Donald Ritchie, author of Reporting from Washington: The History of the Washington Press Corps, Our Constitution, and The Congress of the United States: A Student Companion, has been Associate Historian of the United States Senate for more than three decades. In the post below he looks at political resistance to changes in the press.
Reporters were not invited to the April 6th fund-raiser in San Francisco, where Senator Barack Obama answered a question by remarking that given the long economic decline of small towns in Pennsylvania it was “not surprising then they get bitter, they cling to guns or religion or antipathy to people who aren’t like them or anti-immigrant sentiment or anti-trade sentiment as a way to explain their frustration.” Mayhill Fowler, who had been following the campaign as a blogger for the HuffingtonPost.com, attended the event. Regarding herself as a “citizen journalist,” she felt unbound by the rules that restricted traditional reporters. She posted blogs quoting the senator’s remarks on April 7th and 10th that drew little notice, but on April 11th she included the controversial comments that exploded into an issue in the Pennsylvania primary. Her blogs also included sound recordings of the entire event. The incident made politicians from across the political spectrum realize that nothing they say will ever be off-the-record for bloggers armed with cell phone cameras and digital recorders. This development will undoubtedly cause politicians to recalculate their strategies of dealing with the media, and force the media to adjust to the new reality.

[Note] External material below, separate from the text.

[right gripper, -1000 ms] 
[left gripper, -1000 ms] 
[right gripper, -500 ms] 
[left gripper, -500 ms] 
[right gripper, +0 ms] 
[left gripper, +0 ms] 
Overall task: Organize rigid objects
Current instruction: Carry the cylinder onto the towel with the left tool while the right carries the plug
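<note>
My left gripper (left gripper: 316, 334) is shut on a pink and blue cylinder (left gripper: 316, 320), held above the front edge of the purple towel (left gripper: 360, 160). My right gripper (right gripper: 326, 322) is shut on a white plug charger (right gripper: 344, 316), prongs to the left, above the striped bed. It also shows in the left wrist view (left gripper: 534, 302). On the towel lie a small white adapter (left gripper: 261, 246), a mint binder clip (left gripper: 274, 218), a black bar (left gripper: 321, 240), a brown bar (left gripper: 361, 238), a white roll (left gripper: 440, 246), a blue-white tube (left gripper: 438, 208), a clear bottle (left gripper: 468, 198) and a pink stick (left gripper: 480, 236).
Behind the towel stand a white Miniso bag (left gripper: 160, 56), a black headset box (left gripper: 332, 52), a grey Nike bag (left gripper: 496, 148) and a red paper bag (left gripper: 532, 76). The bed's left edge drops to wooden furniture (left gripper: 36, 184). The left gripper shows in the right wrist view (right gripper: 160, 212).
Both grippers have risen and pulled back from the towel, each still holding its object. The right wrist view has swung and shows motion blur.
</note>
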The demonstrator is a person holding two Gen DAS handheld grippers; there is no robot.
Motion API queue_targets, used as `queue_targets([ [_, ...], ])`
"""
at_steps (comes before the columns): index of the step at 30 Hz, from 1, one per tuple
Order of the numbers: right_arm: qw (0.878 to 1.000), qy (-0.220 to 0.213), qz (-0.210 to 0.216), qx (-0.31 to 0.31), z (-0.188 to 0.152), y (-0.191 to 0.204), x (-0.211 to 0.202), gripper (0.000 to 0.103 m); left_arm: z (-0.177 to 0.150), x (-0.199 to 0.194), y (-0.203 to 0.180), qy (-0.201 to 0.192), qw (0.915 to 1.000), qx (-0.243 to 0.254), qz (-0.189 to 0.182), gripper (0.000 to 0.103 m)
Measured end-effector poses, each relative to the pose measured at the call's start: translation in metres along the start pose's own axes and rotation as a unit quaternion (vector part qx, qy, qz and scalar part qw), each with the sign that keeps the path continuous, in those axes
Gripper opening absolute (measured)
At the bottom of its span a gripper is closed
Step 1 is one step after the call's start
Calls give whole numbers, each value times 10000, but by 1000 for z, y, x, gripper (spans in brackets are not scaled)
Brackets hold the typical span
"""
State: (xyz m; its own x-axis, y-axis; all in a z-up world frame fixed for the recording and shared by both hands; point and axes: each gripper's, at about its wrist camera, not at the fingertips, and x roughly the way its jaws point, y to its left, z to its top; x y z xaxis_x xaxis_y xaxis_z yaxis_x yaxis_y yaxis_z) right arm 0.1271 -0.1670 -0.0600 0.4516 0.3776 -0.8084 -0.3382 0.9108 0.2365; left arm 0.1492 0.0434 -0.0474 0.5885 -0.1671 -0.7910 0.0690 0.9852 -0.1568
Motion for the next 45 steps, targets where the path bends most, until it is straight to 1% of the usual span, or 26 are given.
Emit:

The phenomenon is not unprecedented. New technology has been disrupting the rules that politicians have forged with the press since the days when the telegraph arrived on the political scene in the 1840s. Before that first form of electronic communication, politicians thought in terms of party newspapers, whose chief duties were to publish their speeches, defend their policies, and promote their candidacies. Everyone knew where those papers stood politically, and how their reporters were inclined. Politicians trusted reporters from their own party’s papers to be discreet, and avoiding talking to reporters from the opposition papers. But then wire services adopted an impartial style of reporting so they could sell news to papers of all political hues. This gave birth to what became known as objective journalism, where reporters recorded what they heard, without taking sides on its substance. To gather news and foster candor in this new environment, reporters over time worked out careful ground rules with their political sources, so that both sides knew what they meant when remarks were off-the-record, not for attribution, and on deep background.
But politicians have always taken some time to adjust to new media. “I distrust all telegraphic reports,” John C. Calhoun said in the Senate shortly before his death in 1850. Senator Henry Clay showed similar resistance. When Clay delivered his last stump speech in Lexington, Kentucky, he refused to talk so long as an Associated Press reporter took notes in the audience. The reporter left but then pieced together the speech by interviewing those who heard it. Swearing profusely, Senator Clay expressed his outrage that a reporter for unknown papers would presume to report what he had said to his own constituents without first obtaining his consent. The rules of the game as Clay had so long played it, had passed away, just as the bloggers are changing the rules today.